You will not receive feedback from Adobe Moderators regarding specific reasons for rejections. They simply don't have time to do that, and they push the reject button based on the first flaw they see. However, Adobe has provided this forum for Contributors to obtain feedback from other forum participants. Please start a new forum post and upload 2-3 of your rejected images, and we'll respond to that.
Same problem, I always upload 20 max 30 photos to AI every day. I clarify that I have over 16k files (10 years between fotolia and adobe) I'm not new. Either they are perfect or I don't upload them. Usually 1 max 2 photos are discarded... but 70 photos in two days all discarded... whether they are photorealistic illustrations seems exaggerated to me.
Knock on wood, but I'm having the opposite problem. I'm having more images accepted than I have the time to edit and submit. I'm retired and pretty much spend a good 8+ hours a day editing AI and I can't edit anywhere near 20 to 30 images per day, much less title and keyword them. Of course, your subject matter may be completely different from mine and not require as much editing, but without seeing a couple examples, it's all conjecture.
Adobe Community Expert | If you can't fix it, hide it; if you can't hide it, delete it.
Also, with your shallow DoF technokogy images, there is too little in focus in the image. These have commonly been rejected, even before AI images were a thing. It's pretty easy to add blur in Photoshop.
I believe the technology images are also too dark, and this is reflected by the histogram.

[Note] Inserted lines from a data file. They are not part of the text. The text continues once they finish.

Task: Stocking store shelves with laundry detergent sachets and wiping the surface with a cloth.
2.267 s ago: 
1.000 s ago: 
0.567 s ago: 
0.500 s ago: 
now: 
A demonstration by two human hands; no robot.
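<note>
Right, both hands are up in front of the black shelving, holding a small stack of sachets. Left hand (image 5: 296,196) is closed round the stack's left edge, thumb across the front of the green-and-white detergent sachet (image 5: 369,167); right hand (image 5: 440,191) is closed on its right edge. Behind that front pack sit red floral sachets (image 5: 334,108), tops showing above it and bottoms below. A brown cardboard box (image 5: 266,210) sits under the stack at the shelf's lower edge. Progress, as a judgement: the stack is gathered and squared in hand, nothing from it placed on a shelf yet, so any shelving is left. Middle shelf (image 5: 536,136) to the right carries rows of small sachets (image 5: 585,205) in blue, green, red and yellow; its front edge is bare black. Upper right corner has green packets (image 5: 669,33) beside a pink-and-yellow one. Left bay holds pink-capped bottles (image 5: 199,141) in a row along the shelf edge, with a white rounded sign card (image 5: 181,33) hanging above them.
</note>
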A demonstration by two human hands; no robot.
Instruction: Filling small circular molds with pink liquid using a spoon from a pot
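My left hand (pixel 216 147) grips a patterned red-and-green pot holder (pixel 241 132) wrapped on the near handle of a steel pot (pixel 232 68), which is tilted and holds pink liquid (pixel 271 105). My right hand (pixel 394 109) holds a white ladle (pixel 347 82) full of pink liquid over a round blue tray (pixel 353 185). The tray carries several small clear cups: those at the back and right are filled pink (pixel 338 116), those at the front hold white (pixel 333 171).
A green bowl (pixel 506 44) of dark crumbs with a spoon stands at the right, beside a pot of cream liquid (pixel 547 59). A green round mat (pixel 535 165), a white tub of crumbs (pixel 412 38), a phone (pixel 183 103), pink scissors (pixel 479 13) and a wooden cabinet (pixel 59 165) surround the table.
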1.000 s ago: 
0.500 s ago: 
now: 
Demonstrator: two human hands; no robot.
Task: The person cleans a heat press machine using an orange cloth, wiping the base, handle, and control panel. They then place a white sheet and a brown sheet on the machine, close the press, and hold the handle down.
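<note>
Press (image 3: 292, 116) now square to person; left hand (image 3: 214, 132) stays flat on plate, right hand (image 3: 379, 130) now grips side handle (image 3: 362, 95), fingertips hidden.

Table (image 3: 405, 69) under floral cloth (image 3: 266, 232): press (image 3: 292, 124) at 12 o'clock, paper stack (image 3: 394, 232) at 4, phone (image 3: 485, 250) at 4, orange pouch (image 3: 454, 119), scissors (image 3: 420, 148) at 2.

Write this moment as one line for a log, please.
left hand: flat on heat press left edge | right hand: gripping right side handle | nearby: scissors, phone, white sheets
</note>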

I'm not sure what caught the Moderators eye in the first image, but it's quite soft overall. Many of the windows and doors in the second image are not well drawn - lines are not parallel, incomplete, etc.
"but it's quite soft overall" Well that might be the problem. The whole point of the "out of focus areas" that you get with wide aparature is to be "soft".
The only (logical) explanation is that in case their alghoritam checks the images, it sees the image as "missed focus".
Otherwise a real person (reviewer) could make that distinction. At least the ones that have used the camera with wide aparature lenses.
Come to think of it, i did get a rejection on the same issue with some backgrounds i did. They had very heavy "bokeh".
No other apparent flaws.
As for the windows. They are by AI image generations standard "perfect".
"As for the windows. They are by AI image generations standard "perfect".
AI assets are not judged according to AI standards. If you are attempting to create AI generated images that are intended to be photorealistic, they will be judged according to the standards of photography. The windows were the primary reason for that particular image to be rejected. Period.
There us no algorhythm checking images. It is done by humans.
I think it's safe to say, the moderators are trained to understand depth of field. In the snow image, I'd remove the "snow" since it isn't heavy enough to look like it's really snowing and comes across to me as specks of dust. If I were to buy this image, the first thing I would was remove the specks of "snow." I'm not saying it's a bad image because of the snow. I'm saying it was rejected because of the snow. It's also a tad on a blue side, and since the sun is illuminating the snow, I would expect to see a slight yellow cast.
Adobe Community Expert | If you can't fix it, hide it; if you can't hide it, delete it.
Forgot to add. These are AI generated with SD. Only upscale during the generation, so preaty much no "after the fact upscale" issues. Used SDXL models that has large "native" resolutions.